The taxpayers of the United States should not have to pay to rebuild a facility that has been destroyed twice. More importantly, the transit riders of New York should not have to put up with the stress, the cost, the inconvenience of having the same transit facilities destroyed storm after storm after storm.

So we are going to invest dollars to make sure that we can protect this infrastructure and keep people moving throughout the tri-state area. That’s why the Obama administration is going to continue to partner with the MTA.

You know, when we make Federal policy and federal funding decisions for transit, we need to remember that New York and New Jersey is the epicenter of transit in the United States.

The morning after Hurricane Sandy hit, more than half the transit trips in America were not available. And a few days after the storm, after Boston was able to come back online, and Washington DC and Philadelphia, still, close to 40 percent of the transit trips in America were not available until we could get the MTA, New Jersey Transit, and the systems around here back online.

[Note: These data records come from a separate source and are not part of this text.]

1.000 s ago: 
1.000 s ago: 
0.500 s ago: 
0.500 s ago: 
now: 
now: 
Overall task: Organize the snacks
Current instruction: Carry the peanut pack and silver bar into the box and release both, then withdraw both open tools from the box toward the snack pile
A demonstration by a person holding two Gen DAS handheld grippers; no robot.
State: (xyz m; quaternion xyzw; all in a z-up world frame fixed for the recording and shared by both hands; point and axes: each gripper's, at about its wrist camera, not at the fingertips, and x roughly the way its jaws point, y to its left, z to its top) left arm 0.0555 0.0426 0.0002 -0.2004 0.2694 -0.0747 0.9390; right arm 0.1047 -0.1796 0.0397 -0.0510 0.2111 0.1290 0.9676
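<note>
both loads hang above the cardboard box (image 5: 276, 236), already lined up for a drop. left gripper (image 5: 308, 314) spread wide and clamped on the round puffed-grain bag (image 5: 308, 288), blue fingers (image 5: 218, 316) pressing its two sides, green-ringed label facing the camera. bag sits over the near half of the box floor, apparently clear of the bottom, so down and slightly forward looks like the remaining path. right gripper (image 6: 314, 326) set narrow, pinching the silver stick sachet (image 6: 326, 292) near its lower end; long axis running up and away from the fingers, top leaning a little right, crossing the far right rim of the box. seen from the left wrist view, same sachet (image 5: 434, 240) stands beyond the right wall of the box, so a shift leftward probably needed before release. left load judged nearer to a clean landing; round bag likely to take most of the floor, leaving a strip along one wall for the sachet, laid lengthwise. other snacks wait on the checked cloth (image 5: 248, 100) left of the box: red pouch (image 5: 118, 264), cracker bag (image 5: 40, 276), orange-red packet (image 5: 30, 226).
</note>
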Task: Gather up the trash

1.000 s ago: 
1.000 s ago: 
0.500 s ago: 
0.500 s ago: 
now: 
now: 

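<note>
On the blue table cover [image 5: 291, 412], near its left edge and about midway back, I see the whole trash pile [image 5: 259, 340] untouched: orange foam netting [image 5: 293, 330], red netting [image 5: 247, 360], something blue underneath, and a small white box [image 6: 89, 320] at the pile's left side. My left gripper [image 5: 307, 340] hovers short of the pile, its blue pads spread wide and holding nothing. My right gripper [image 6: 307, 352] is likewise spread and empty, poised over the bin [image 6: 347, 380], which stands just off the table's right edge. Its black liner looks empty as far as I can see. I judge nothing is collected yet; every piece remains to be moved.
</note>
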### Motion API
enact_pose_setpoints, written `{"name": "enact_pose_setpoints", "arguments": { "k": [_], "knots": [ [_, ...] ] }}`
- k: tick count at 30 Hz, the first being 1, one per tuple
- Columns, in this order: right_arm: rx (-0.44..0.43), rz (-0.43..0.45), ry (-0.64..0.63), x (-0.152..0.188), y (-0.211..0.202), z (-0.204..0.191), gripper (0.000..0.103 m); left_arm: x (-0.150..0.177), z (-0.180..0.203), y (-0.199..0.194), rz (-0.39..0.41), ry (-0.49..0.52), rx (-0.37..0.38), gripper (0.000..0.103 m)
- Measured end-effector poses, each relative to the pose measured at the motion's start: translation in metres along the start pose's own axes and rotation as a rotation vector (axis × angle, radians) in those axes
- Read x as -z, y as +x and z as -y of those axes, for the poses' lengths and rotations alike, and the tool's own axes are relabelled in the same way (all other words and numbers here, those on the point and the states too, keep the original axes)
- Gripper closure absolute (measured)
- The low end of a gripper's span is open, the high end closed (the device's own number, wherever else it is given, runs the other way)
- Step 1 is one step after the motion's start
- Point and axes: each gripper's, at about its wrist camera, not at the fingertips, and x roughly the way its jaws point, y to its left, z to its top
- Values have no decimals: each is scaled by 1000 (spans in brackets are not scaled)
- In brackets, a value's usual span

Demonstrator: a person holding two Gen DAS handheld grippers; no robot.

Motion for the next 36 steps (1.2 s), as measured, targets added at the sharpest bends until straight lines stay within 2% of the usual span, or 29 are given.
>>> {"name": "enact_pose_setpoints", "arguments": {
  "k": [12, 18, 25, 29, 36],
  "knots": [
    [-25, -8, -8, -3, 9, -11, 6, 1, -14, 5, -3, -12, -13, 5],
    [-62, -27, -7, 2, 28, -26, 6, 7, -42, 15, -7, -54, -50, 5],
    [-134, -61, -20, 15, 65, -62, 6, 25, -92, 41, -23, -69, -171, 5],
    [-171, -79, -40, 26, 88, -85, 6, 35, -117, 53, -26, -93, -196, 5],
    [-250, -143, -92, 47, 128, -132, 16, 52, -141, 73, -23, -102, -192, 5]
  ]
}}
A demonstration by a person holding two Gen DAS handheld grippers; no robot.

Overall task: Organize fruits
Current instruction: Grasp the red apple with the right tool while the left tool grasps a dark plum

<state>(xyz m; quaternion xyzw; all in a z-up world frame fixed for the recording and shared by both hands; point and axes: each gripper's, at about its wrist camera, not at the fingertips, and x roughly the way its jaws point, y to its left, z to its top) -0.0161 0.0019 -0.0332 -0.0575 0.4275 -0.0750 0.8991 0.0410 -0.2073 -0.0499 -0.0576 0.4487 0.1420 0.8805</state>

This A line that we are restoring today carries more than 30,000 people a day. I can tell you that we have plenty of rail lines all across America that do not reach 30,000 passengers on their busiest day of the year.

And that's why the Obama Administration recognizes that this is the transit epicenter of the United States. That's why we're sending billions of dollars here for its rebuilding. These are the kinds of investments that people support. Investments that restore service to people that historically need them.

So congratulations to the MTA. Congratulations to the Rockaways. Thank you to the people of the Rockaways for being so patient.